The camera makes points in views of the continent’s most populous nation’s capital, Lagos, hot, humid, chaotic, unsanitary, overstuffed with traffic, people and slums, filled with markets and electronics stalls selling and renting videos and DVDs for home or community viewing of the two-and-a-half-thousand domestic under-$10,000 cheapos churned out annually. The bottom having dropped out of the naira and the economy in ‘80s civil war, coups, corruption, and inefficient military control, all but three movie houses folded in the midst of poverty and civilian fears.

British conquerors had fostered the imperial white master image after they came a century ago, in b&w’s like Palaver (1928) and, despite Paul Robeson’s presence, Sanders of the River aka Bosambo (1935). But some twenty years after independence in 1960, the home cinema industry began to “become the voice of Africa, the answer to CNN,” with works such as Death of a Black President (1983) and especially its first blockbuster, Living in Bondage (1992).

Posters in shops and streets, and brief clips from low-quality films, introduce a confusing number of provocative, though not necessarily sexual, titles. Actor Bob-Manuel Odokwu and others observe that the screen feeds poverty’s dream of sudden wealth. Other commentators point to themes from traditional beliefs, “juju, voodoo, magic behind closed doors.” While no one here wants to go to Hollywood, because “it’s white, you know,” hopeful hundreds turn out to audition for parts as millionaires, desperate housewives, prostitutes or inept gangsters.

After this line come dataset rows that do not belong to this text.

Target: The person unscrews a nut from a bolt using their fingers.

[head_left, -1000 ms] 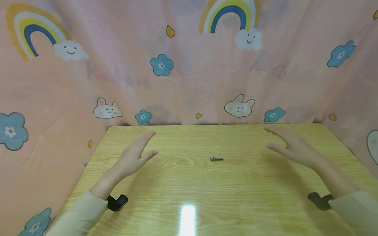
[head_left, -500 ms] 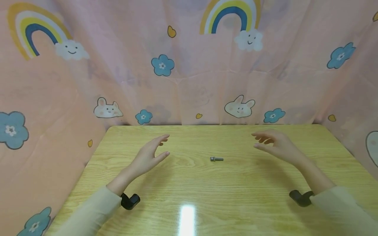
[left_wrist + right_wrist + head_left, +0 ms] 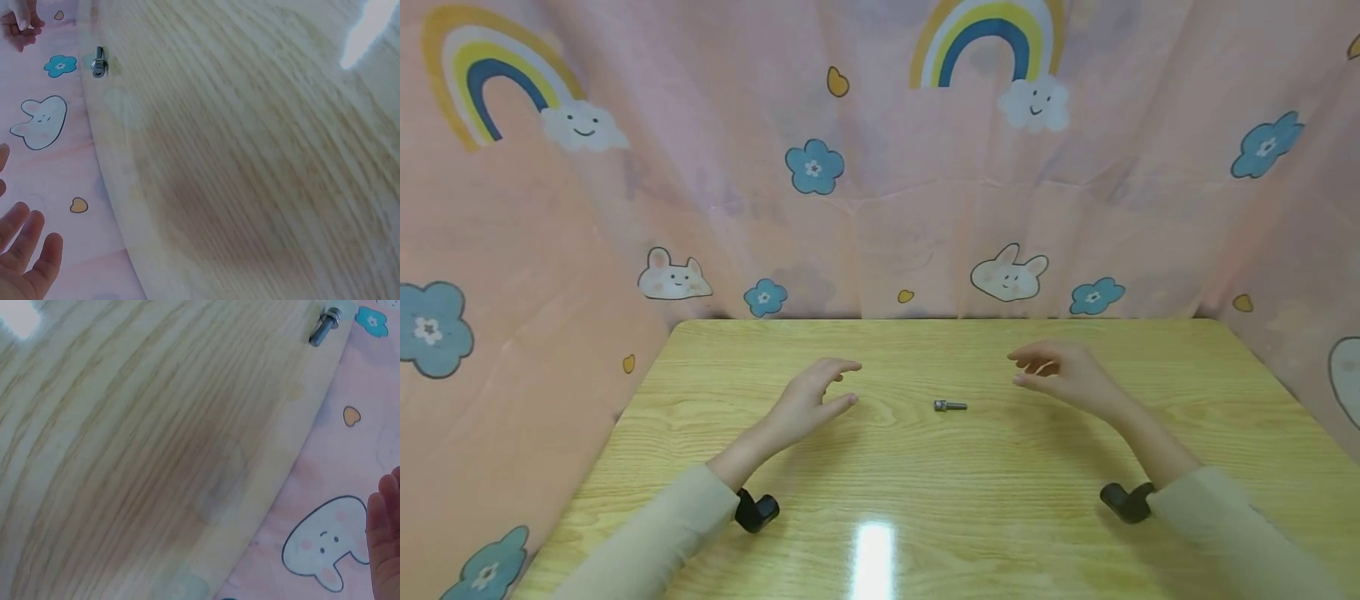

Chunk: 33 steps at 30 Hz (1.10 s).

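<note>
A small metal bolt lies on its side on the wooden table, its thicker head to the left in the head view. Both wrist views show it too, as a silvery bolt near the table's far edge and a bolt with what looks like a nut or washer by its head. To its left my left hand hovers above the table, thumb and fingers apart, holding nothing. On the other side my right hand hangs over the table, fingers loosely bent and nothing between them. Neither hand touches the bolt.
The wooden table has a bright light reflection near its front. A pink curtain with printed rainbows, flowers and animals stands behind and beside it. A black wrist device sits at the left cuff, another wrist device at the right.
Both hands have moved inward toward the bolt, the left going right and the right going left. The fingers of the right hand have bent more. The bolt lies where it was.
</note>
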Each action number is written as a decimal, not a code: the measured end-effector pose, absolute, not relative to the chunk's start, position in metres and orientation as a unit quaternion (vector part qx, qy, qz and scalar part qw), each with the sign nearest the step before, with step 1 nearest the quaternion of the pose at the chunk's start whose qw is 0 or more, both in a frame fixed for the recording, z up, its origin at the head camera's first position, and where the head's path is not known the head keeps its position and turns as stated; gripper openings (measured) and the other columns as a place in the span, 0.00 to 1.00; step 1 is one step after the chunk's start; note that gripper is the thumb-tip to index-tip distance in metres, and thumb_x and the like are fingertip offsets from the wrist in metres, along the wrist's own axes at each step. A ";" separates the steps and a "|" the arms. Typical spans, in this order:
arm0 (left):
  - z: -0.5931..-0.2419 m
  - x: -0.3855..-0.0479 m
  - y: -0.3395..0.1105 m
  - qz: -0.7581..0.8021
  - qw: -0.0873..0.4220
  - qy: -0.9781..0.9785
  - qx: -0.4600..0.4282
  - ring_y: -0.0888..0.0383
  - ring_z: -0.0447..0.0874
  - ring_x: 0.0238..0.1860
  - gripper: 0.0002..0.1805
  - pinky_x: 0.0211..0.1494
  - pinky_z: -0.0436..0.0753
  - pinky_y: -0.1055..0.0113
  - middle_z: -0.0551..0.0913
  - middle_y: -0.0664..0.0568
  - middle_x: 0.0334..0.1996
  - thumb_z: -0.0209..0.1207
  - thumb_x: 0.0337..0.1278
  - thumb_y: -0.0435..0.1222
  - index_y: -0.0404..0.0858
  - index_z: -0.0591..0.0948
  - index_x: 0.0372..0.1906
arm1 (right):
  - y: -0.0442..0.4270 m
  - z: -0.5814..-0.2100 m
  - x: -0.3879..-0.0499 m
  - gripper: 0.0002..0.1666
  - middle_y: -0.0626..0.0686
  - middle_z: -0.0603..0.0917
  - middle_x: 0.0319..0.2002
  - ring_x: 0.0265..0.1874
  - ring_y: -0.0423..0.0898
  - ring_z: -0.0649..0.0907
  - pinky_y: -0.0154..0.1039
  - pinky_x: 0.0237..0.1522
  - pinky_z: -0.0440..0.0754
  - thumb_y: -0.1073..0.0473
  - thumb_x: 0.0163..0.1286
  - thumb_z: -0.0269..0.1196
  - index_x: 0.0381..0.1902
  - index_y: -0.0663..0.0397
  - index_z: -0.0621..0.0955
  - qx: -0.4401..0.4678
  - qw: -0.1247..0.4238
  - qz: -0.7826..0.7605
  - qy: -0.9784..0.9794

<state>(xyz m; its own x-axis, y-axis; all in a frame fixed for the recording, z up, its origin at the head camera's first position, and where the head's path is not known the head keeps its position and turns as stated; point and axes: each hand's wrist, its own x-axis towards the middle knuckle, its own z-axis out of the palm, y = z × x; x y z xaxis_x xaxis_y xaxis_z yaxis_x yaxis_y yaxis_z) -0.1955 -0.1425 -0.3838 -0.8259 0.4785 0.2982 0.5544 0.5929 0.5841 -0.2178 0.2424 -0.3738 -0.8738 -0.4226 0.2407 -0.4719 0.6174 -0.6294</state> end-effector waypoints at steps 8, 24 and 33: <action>-0.395 -0.199 -0.128 -0.368 0.059 -0.881 -0.293 0.49 0.77 0.48 0.20 0.41 0.80 0.59 0.76 0.47 0.52 0.62 0.57 0.35 0.38 0.76 0.55 | 0.229 -0.385 -0.223 0.19 0.61 0.83 0.42 0.37 0.46 0.81 0.39 0.40 0.81 0.60 0.62 0.65 0.48 0.64 0.80 0.260 0.018 0.377 -0.889; -0.418 -0.203 -0.097 -0.383 0.031 -0.873 -0.301 0.52 0.78 0.45 0.21 0.40 0.80 0.67 0.77 0.45 0.51 0.61 0.57 0.34 0.34 0.75 0.56 | 0.208 -0.406 -0.230 0.18 0.60 0.83 0.41 0.36 0.46 0.81 0.38 0.39 0.81 0.61 0.60 0.66 0.46 0.66 0.81 0.263 -0.018 0.405 -0.875; -0.427 -0.206 -0.083 -0.376 0.020 -0.873 -0.309 0.54 0.78 0.45 0.20 0.42 0.79 0.68 0.77 0.46 0.50 0.61 0.58 0.34 0.35 0.75 0.56 | 0.199 -0.415 -0.236 0.17 0.58 0.84 0.41 0.36 0.45 0.80 0.37 0.39 0.80 0.61 0.60 0.66 0.46 0.65 0.81 0.274 -0.034 0.390 -0.878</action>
<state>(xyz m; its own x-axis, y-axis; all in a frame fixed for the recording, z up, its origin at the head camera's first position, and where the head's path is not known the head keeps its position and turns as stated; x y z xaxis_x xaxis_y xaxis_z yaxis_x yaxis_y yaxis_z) -0.2058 -0.0828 -0.4272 -0.8078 0.5249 0.2683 0.5554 0.5253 0.6447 -0.2361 0.1987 -0.4154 -0.8474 -0.5080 0.1541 -0.4548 0.5449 -0.7044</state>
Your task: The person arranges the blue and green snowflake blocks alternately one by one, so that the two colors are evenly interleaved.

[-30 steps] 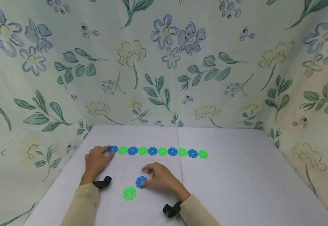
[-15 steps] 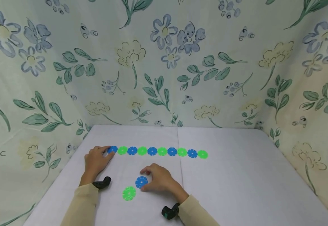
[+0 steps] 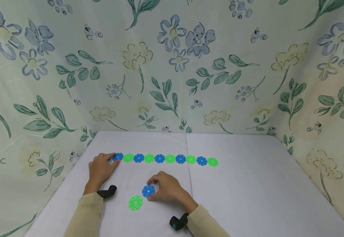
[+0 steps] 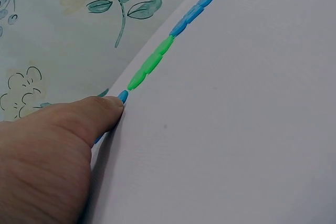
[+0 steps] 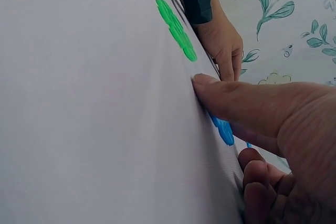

Mixed in, too, between scenes of Imasuen on the job, are the calm but cryptic remarks of old-line poet Odia Ofeimon, one of those who see a loss of truth and tradition in the rush to newfangledness.

Equally full of possibilities is the strong evangelical tide in the country, drawing in the disenfranchised with an emotional appeal to spiritual riches. The connection here is Helen Ukpabio, minister to a congregation of fifty thousand and, “in this to spread my message,” among the most successful filmmakers, through Liberty Films depicting Christian miracle defeating diabolic magic.

Film as evangelism, film as hope, film as adventurous escape or forgetfulness from misery, film as national expression -- Nollywood Babylon teases, for its themes are interesting but, too many of them brought up, they do not get the incisive treatment each deserves.